**Task directions**
Where does the word "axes" occur in the data below? Copy each line that holds it.
Start of Provided material
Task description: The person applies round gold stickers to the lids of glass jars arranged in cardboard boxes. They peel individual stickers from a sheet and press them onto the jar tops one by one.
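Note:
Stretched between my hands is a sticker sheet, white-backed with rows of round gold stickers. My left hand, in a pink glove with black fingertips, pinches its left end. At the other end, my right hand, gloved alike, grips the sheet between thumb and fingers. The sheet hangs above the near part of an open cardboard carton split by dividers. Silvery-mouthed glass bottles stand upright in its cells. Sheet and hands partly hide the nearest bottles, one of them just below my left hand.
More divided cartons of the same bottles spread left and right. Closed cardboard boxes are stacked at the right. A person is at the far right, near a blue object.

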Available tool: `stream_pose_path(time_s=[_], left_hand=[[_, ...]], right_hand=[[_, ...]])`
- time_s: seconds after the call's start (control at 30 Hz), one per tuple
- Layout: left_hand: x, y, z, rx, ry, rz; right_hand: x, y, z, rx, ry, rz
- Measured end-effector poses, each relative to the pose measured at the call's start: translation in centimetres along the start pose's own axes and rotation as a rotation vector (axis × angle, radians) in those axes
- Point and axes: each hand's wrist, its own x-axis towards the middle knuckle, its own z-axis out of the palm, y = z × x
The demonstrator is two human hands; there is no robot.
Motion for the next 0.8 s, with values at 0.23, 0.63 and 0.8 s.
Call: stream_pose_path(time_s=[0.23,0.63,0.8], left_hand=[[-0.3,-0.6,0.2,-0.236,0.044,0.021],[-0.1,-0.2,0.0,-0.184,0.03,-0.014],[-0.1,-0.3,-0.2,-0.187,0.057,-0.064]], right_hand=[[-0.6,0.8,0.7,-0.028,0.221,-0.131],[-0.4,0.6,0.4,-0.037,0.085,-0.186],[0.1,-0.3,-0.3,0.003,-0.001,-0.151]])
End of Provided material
**Reply to the exercise**
- Measured end-effector poses, each relative to the pose measured at the call's start: translation in centimetres along the start pose's own axes and rotation as a rotation vector (axis × angle, radians) in those axes
- Point and axes: each hand's wrist, its own x-axis towards the middle knuckle, its own z-axis out of the palm, y = z × x

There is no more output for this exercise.